De volta a casa, Stubby
foi objecto de inúmeras homenagens, liderou muitos desfiles de tropas, visitou
a Casa Branca por duas vezes, conheceu os presidentes Woodrow Wilson, Calvin
Coolidge e Warren G. Harding, sendo muitas vezes condecorado pelo seu heroísmo,
inclusive com a Medalha da Humane Society pelo General John Pershing,
Comandante-geral das Forças Armadas dos Estados Unidos da América. Quando
Conroy e Stubby se estabeleceram em Georgetown, o cabo cursou direito e o cão
tornou-se na mascote da Georgetown Hoyas (equipa de basquetebol masculino da
Universidade de Georgetown).
Para se ter uma ideia das
condecorações atribuídas a este cão, passamos a citá-las: 3 listras de serviço;
Ying Patch da Yankee Divison; Medalha de Honra Francesa; 1ª Medalha Anual da
Convenção Americana; Medalha dos Veteranos de New Haven da I Guerra Mundial;
Medalha da Grande Guerra da República Francesa, Medalha da Campanha de ST.
Michel e Purple Heart.
Em 1926, não se sabe se
com 9 ou 10 anos de idade, Stubby morreu, merecendo um obituário de meia página
no New York Times, obituário bem mais extenso que os normalmente dedicados às
pessoas notáveis daquela época.
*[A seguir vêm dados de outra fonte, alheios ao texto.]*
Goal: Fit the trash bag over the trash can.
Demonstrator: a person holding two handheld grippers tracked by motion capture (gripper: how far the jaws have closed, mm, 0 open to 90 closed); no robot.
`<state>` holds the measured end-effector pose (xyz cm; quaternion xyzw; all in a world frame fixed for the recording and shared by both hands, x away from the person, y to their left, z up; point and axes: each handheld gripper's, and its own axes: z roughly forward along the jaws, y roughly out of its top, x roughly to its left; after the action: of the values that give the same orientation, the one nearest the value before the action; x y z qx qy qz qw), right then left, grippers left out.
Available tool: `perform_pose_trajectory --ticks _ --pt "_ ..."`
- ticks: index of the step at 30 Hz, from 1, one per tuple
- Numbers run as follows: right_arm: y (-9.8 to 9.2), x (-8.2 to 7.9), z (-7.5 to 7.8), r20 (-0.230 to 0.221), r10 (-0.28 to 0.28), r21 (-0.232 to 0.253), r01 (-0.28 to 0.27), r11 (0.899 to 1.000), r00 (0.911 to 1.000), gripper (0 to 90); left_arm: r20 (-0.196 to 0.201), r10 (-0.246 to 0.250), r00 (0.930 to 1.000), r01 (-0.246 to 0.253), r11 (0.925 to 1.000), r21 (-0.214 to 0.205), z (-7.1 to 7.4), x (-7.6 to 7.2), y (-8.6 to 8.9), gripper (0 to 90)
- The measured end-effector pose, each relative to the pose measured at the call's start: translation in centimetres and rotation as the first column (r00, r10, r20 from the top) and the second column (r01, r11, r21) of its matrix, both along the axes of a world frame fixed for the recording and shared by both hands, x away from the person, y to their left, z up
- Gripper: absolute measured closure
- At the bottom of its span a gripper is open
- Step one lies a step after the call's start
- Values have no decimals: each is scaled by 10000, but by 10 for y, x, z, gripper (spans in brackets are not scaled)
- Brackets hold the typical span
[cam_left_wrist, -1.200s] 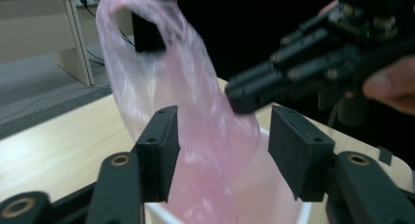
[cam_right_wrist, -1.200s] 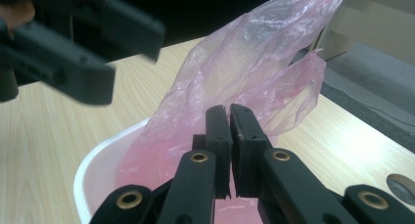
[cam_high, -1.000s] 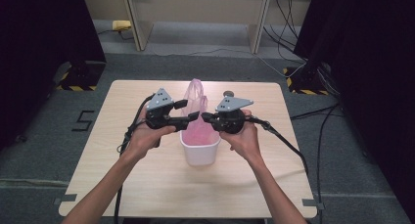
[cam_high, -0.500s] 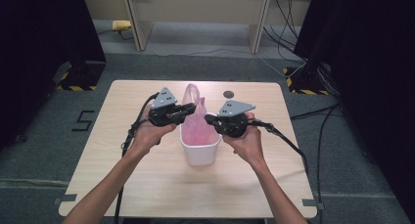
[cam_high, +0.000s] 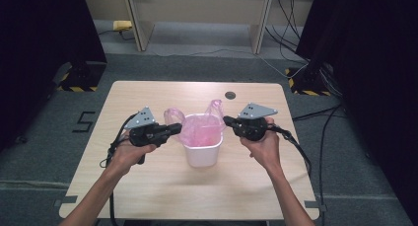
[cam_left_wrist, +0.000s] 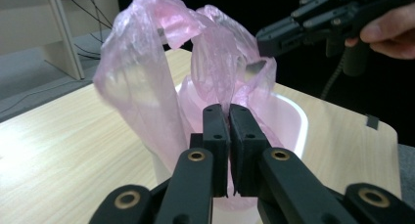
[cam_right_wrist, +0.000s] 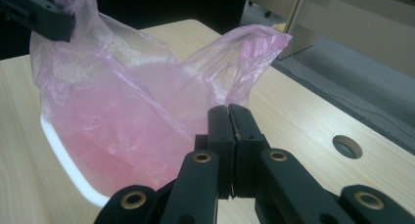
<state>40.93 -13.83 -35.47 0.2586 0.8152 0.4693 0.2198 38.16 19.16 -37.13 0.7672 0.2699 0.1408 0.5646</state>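
A pink plastic bag [cam_high: 201, 129] sits inside a small white bin [cam_high: 202, 156] at the middle of the table. My left gripper [cam_high: 179, 128] is at the bin's left rim, jaws shut on the bag's left edge, whose handle loops up beside the tip. Seen from the left gripper view, the pink film [cam_left_wrist: 147, 77] rises right in front of the closed left gripper [cam_left_wrist: 229, 109] over the bin [cam_left_wrist: 293, 121]. On the right rim, my right gripper [cam_high: 226, 120] is shut on the bag's other edge. From the closed right gripper [cam_right_wrist: 228, 109] the bag [cam_right_wrist: 122, 97] stretches away.
The light wooden table [cam_high: 148, 186] has a round cable hole [cam_high: 230, 94] behind the bin. Cables trail from both grippers off the table's sides. Dark curtains and floor cables lie beyond the table.
Both hands have drawn apart, the left one leftward and lower. The bag, earlier tall and narrow between the grippers, is now spread wide over the bin's mouth.
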Motion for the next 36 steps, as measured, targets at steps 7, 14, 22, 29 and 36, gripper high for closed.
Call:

Em 1956 Robert Conroy entregou Stubby ao Smithsonian
Institute, onde se encontra preservado e exposto com as suas medalhas (molde de
gesso envolto na sua pele).
Este pequeno cão de guerra
foi ainda objecto de um retrato pelo famoso artista Charles Ayer Whipple e continua
a ser lembrado e homenageado tanto nos Estados Unidos como na Europa, merecendo
inclusive quatro livros que pretendem explicar para as crianças o que foi a I
Guerra Mundial.
Está previsto para 2018 um
filme de banda desenhada em sua honra, com as vozes de Logan Lerman, Helena
Bonham Carter e Gérard Depardieu. A música estará a cargo de Patrick Doyle e a animação
será feita no Estúdio Mikros Image, de acordo com um projecto oficial aprovado pela
Comissão do Centenário da Primeira Guerra Mundial dos Estados Unidos.
Aqui para nós que ninguém
nos ouve: assim como o cão valeu àqueles homens, o que seria dele sem a sua
ajuda? Teria aprendido por si o suficiente para sobreviver? Homens e cães só fazem
grandes equipas se cada um deles fizer a sua parte. Nós continuamos a equipar
homens e a educar cães para que isso aconteça uma e outra vez, vezes sem conta.
Quanto ao Stubby, duas palavras bastam para defini-lo: lealdade e coragem!